* _Problem statement_
Return, unaltered, every line from the beginning of the material below up to and including the one with "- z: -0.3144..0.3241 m".

* _Supplied material_
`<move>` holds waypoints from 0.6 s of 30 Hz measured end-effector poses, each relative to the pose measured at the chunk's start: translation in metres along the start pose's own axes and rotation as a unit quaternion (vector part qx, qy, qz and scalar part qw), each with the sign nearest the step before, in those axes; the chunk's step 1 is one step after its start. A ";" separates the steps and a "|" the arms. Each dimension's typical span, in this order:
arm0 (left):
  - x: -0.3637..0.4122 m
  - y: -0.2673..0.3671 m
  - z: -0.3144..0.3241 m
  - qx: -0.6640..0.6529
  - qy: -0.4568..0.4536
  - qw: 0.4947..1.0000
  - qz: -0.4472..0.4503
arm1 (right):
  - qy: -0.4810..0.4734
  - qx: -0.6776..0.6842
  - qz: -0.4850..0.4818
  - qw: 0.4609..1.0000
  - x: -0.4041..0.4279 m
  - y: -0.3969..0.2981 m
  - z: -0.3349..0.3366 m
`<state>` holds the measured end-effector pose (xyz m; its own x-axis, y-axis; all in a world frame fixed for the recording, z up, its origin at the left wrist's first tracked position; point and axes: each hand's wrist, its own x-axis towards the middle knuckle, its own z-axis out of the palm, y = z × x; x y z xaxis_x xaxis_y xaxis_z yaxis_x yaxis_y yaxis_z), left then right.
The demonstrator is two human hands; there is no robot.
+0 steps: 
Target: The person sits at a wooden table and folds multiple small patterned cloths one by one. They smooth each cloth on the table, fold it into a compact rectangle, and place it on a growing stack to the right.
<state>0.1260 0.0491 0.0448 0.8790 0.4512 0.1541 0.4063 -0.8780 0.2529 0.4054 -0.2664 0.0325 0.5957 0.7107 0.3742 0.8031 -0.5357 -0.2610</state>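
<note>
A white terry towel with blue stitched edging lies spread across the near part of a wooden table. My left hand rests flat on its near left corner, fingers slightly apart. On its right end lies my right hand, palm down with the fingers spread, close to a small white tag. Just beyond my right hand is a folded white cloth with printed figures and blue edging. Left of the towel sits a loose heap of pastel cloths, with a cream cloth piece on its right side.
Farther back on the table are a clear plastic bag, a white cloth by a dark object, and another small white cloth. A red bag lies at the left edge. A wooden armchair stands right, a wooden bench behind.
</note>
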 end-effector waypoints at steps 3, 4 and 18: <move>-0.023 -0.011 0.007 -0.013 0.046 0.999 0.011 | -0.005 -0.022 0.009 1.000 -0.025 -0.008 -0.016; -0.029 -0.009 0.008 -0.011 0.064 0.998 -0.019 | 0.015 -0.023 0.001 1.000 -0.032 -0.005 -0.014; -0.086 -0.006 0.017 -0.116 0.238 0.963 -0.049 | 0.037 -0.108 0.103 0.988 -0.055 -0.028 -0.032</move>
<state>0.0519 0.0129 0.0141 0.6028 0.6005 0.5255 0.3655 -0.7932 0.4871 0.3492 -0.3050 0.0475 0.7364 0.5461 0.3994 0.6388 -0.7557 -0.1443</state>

* _Answer to this problem_
`<move>` holds waypoints from 0.6 s of 30 Hz measured end-effector poses, each relative to the pose measured at the chunk's start: translation in metres along the start pose's own axes and rotation as a unit quaternion (vector part qx, qy, qz and scalar part qw), each with the sign nearest the step before, in those axes; the chunk's step 1 is one step after its start. A ";" separates the steps and a "|" the arms. Each dimension's typical span, in this order:
arm0 (left):
  - x: -0.3637..0.4122 m
  - y: -0.2673..0.3671 m
  - z: -0.3144..0.3241 m

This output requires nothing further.